» **What you have to do**
Given the material below, output exactly the lines from the line with "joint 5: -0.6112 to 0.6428" to the line with "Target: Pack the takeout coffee", both ends included, and no other lines.

[[ Records shown, beginning ]]

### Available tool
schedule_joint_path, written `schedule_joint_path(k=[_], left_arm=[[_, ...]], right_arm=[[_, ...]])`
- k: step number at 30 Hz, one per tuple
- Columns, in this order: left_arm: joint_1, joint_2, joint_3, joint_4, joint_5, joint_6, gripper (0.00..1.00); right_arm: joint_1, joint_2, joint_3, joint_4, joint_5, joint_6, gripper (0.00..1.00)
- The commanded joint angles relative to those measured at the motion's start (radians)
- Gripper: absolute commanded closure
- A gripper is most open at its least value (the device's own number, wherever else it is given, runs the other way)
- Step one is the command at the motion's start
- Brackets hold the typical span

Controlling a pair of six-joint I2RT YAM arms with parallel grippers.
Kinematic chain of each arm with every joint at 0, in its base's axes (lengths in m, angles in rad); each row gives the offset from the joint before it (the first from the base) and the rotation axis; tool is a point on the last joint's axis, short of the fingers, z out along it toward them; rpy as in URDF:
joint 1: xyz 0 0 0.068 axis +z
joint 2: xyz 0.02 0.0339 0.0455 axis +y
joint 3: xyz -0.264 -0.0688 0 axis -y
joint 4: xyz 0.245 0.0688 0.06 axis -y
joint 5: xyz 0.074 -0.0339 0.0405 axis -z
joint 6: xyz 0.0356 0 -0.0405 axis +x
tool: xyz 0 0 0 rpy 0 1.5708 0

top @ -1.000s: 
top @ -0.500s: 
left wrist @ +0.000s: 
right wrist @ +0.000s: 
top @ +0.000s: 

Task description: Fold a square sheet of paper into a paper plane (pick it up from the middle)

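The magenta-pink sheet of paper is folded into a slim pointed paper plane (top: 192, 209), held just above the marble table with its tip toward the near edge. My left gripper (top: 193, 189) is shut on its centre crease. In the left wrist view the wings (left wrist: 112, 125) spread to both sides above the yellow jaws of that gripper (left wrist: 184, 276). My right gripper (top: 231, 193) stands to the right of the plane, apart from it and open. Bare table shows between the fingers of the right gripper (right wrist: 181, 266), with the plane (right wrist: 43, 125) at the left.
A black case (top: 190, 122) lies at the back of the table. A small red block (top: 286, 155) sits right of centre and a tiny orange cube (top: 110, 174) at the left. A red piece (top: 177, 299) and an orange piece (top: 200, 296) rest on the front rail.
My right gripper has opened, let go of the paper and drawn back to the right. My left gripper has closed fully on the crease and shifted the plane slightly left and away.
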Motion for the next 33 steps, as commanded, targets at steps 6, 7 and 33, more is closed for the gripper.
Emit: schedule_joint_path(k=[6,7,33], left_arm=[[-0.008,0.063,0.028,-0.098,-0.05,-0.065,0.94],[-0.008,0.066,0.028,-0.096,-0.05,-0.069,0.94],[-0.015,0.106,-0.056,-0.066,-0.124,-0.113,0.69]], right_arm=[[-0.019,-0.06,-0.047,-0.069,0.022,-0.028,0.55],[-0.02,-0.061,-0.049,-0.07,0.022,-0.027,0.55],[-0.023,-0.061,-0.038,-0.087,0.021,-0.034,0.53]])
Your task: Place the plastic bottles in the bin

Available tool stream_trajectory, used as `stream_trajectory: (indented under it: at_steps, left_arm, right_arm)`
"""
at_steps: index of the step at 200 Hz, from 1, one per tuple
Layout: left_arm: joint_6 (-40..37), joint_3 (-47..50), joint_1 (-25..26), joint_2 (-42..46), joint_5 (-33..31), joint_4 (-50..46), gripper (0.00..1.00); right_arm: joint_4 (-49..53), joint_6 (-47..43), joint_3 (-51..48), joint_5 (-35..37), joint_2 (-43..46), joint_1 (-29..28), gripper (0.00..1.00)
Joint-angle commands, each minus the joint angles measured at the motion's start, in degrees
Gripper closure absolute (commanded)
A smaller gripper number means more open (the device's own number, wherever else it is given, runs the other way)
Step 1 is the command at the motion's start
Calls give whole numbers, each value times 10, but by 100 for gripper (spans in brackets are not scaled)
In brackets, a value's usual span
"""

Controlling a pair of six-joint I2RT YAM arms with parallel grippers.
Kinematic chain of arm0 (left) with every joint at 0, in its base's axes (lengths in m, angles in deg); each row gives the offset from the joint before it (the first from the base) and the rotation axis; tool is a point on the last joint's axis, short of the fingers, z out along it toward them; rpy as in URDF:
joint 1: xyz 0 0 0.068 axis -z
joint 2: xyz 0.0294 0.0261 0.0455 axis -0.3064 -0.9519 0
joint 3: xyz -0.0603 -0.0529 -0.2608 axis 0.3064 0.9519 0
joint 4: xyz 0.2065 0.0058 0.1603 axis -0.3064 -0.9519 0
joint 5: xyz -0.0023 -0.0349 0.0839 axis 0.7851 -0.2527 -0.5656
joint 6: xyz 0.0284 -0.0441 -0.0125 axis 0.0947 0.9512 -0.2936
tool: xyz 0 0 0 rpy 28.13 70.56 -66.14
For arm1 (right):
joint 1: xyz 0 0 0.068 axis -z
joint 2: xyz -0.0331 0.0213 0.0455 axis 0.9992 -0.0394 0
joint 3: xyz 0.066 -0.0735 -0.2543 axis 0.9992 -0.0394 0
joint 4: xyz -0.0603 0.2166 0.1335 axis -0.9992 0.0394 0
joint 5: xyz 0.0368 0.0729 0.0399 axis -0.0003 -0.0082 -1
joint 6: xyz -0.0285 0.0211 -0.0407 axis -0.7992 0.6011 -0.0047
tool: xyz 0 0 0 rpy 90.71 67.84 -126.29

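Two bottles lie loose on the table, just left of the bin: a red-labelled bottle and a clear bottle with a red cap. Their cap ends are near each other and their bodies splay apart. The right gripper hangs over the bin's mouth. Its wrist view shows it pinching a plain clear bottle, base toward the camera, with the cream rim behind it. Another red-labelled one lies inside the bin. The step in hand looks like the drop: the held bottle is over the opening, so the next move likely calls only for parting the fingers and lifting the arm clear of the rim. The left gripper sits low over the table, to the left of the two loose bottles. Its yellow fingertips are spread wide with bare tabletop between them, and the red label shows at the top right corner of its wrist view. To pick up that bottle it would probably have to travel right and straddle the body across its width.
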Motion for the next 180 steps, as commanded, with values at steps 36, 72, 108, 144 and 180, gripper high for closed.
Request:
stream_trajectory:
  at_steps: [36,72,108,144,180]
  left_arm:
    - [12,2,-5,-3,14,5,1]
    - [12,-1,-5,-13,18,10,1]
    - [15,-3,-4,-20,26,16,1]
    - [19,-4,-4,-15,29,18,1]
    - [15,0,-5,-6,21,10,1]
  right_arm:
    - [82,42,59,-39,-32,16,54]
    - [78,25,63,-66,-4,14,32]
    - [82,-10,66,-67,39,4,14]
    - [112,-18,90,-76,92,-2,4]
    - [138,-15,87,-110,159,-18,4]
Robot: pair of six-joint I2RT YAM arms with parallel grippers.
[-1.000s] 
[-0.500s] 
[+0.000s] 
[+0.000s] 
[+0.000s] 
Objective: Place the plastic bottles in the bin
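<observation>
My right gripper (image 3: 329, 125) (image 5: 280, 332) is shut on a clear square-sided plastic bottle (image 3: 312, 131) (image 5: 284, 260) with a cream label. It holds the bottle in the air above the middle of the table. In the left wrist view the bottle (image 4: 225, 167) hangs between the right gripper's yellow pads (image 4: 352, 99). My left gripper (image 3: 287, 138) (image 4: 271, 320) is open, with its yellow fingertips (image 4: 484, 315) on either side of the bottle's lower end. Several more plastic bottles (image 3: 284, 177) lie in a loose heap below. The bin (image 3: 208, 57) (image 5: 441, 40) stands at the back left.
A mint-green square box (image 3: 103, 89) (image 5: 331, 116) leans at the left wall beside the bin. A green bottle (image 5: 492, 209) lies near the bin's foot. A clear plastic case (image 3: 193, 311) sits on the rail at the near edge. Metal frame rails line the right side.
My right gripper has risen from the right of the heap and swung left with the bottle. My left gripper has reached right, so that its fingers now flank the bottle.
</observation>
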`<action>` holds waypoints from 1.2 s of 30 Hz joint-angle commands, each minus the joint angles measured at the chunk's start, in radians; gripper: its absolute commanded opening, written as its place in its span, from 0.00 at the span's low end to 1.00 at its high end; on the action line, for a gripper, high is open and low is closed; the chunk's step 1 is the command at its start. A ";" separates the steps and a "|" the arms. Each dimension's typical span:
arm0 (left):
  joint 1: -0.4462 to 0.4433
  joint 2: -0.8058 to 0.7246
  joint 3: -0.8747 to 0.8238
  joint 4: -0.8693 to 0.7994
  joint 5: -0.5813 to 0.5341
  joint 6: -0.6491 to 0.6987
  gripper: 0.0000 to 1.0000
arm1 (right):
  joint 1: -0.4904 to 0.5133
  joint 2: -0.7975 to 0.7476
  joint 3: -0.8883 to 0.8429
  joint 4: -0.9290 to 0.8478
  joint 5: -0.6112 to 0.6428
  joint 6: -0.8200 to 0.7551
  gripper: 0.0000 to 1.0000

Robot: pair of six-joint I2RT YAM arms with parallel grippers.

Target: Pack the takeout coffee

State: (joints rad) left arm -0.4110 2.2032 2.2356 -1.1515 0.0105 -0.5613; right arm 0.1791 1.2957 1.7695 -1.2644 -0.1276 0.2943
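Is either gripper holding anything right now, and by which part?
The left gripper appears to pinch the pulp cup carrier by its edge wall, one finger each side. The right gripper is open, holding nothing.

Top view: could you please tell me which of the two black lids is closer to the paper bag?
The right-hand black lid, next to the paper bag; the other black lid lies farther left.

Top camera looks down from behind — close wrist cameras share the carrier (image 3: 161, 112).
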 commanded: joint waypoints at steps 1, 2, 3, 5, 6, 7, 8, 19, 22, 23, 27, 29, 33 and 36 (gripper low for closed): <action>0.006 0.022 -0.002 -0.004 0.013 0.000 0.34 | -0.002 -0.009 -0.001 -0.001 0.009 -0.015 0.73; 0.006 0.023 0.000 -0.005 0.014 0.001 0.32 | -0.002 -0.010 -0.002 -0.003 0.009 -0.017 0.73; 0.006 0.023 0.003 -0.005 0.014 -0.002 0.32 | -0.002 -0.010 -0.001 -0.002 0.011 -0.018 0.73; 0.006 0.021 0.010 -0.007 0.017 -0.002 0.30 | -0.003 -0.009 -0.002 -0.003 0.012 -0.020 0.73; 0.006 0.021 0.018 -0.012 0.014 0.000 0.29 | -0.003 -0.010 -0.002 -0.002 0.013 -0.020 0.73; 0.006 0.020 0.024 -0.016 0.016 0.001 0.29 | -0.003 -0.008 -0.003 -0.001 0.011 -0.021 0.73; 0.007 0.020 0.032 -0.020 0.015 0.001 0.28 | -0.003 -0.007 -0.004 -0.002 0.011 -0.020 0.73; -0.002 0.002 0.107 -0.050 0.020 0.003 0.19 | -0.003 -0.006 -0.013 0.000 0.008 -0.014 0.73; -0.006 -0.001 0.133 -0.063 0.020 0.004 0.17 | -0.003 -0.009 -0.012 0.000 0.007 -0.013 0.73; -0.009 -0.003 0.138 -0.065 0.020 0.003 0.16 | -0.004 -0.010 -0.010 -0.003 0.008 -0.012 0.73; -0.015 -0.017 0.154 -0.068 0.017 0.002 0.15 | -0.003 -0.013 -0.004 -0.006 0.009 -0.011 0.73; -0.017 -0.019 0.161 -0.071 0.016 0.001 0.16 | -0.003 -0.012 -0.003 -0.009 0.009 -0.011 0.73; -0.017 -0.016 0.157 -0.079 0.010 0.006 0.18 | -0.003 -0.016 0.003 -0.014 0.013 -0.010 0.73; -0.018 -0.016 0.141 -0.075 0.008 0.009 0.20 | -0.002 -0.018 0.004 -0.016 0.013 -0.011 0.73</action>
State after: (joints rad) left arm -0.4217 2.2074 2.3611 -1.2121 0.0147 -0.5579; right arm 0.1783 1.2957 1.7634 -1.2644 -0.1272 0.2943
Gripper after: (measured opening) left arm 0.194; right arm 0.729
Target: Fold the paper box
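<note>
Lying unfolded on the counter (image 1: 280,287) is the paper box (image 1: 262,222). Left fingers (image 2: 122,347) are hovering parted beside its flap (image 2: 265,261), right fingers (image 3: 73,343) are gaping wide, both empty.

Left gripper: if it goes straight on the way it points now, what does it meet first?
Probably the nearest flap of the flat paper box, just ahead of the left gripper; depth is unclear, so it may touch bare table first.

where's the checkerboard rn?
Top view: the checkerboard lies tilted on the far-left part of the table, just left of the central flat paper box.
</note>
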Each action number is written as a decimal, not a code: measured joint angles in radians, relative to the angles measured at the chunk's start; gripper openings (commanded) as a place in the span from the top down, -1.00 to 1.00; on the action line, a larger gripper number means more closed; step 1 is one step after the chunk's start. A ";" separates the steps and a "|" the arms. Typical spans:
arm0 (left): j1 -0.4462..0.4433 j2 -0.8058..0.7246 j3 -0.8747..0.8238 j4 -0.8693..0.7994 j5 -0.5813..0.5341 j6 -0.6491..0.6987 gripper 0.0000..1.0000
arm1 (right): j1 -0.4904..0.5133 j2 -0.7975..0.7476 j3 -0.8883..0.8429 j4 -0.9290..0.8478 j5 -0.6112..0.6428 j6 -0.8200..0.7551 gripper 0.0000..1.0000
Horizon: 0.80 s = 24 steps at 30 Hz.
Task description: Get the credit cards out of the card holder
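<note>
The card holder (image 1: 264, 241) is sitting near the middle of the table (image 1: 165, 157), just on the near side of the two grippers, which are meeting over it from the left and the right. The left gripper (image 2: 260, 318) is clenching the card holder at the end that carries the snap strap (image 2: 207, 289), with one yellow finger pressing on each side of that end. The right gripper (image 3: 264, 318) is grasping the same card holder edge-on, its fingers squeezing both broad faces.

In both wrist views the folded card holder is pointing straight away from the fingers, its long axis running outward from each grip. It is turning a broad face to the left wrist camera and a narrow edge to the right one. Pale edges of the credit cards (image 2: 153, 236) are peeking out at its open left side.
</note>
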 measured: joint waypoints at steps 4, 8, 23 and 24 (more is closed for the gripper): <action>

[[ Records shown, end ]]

» **Response below**
  joint 5: -0.6112 to 0.6428
  joint 6: -0.8200 to 0.7551
  gripper: 0.0000 to 1.0000

Robot: pair of six-joint I2RT YAM arms with parallel grippers.

Target: Pack the takeout coffee

The output is finished, and nothing else is needed.